*WORK INSTRUCTIONS*.
Set down exactly the lines running from the one with "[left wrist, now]" to the last line of the listing below, both included, and skip every picture.

*RECORDED INFORMATION*.
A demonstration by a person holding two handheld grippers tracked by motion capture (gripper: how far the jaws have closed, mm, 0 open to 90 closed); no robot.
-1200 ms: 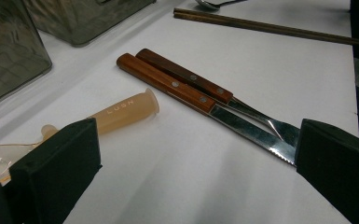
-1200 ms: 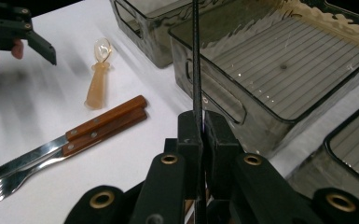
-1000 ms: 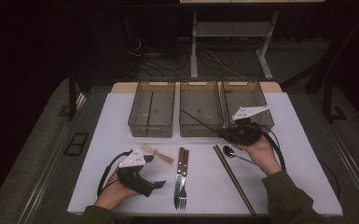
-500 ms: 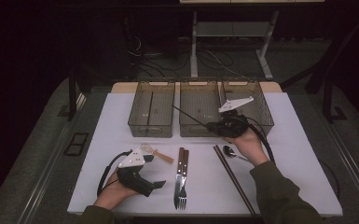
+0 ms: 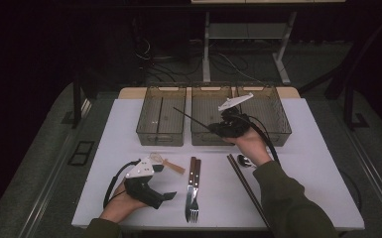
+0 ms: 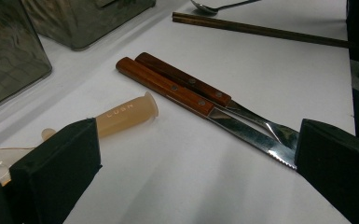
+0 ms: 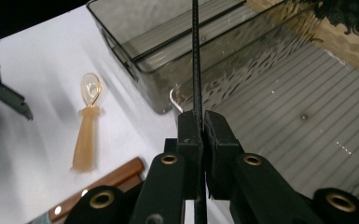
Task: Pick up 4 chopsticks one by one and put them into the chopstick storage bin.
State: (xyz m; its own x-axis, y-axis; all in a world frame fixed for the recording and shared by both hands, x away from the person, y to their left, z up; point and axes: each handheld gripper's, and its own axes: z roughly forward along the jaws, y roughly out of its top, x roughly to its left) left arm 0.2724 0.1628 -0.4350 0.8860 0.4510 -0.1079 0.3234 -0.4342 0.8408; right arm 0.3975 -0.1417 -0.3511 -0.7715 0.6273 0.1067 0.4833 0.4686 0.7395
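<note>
At the left of the table (image 5: 317,148), the left gripper (image 5: 171,196) rests on the surface with its jaws wide apart and nothing between them. Just beside it lie a small whisk (image 5: 163,161), then a knife (image 5: 190,183) and a fork (image 5: 196,191) side by side. Further right, the right gripper (image 5: 212,130) is clenched on 1 black chopstick (image 5: 191,117), held above the middle bin (image 5: 213,89). Another chopstick (image 5: 245,186) lies on the table.

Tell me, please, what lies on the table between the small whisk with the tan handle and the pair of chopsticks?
A wooden-handled knife and fork lie side by side between the whisk and the chopsticks, as the high view shows.
</note>
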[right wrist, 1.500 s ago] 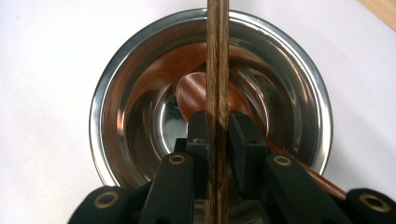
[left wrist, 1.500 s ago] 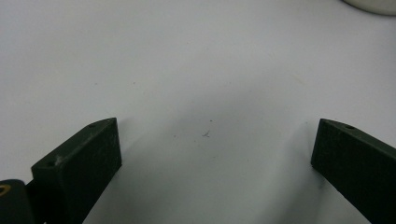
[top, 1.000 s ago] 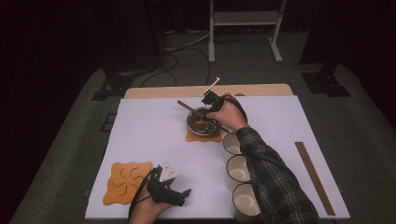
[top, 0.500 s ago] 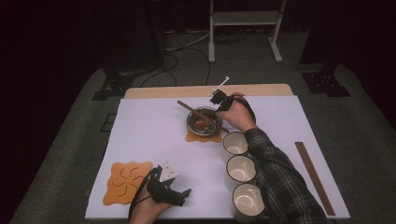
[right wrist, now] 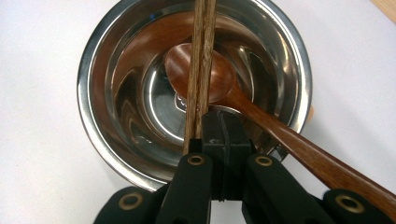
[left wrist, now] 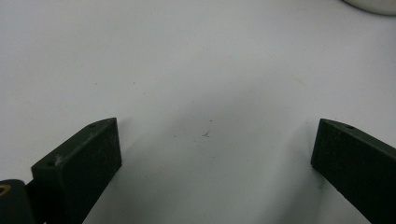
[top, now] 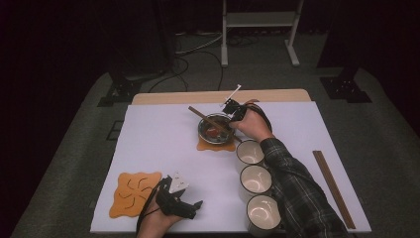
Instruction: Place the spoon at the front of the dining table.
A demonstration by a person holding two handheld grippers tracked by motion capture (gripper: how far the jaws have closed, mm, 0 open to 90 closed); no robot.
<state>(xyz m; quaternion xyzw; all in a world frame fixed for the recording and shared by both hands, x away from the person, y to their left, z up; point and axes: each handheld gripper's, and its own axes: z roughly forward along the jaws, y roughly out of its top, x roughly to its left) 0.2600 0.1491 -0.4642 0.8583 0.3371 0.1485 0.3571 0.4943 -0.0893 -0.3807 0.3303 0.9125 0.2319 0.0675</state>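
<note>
right gripper [right wrist: 223, 133]: fingers pressed together beside chopsticks [right wrist: 200, 70] over steel bowl [right wrist: 100, 135] | wooden spoon [right wrist: 280, 135] in bowl | left gripper [top: 179, 201]: fingers apart, resting on desk [top: 163, 144]

Near ends of chopsticks [right wrist: 200, 70] hidden behind closed jaws, spoon [right wrist: 261, 116] handle cut off at right gripper view's corner, nearest cup [top: 262, 213] half covered by plaid sleeve [top: 302, 193], bowl [top: 214, 130] contents too small from above
</note>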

*RESPONSE TO THE TASK*.
[left wrist, now] 
[top, now] 
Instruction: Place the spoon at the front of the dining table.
A demonstration by a person holding two handheld grippers tracked by motion capture (gripper: how far the jaws have closed, mm, 0 open to 90 closed); no robot.
<state>(xyz m; quaternion xyzw; all in a world frame fixed for the recording and shared by both hands, x away from the person, y to their left, z up; point and axes: each handheld gripper's, and its own axes: z roughly forward along the jaws, y roughly out of its top, x roughly to its left) 0.2600 0.1491 -0.4642 0.8583 0.3371 0.1485 0.3571 0.4943 -0.0893 -0.3807 0.3303 0.9125 0.2319 0.0675</state>
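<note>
right gripper [right wrist: 223, 133]: fingers pressed together beside chopsticks [right wrist: 200, 70] over steel bowl [right wrist: 100, 135] | wooden spoon [right wrist: 280, 135] in bowl | left gripper [top: 179, 201]: fingers apart, resting on desk [top: 163, 144]

Near ends of chopsticks [right wrist: 200, 70] hidden behind closed jaws, spoon [right wrist: 261, 116] handle cut off at right gripper view's corner, nearest cup [top: 262, 213] half covered by plaid sleeve [top: 302, 193], bowl [top: 214, 130] contents too small from above
</note>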

No further output is needed for this exercise.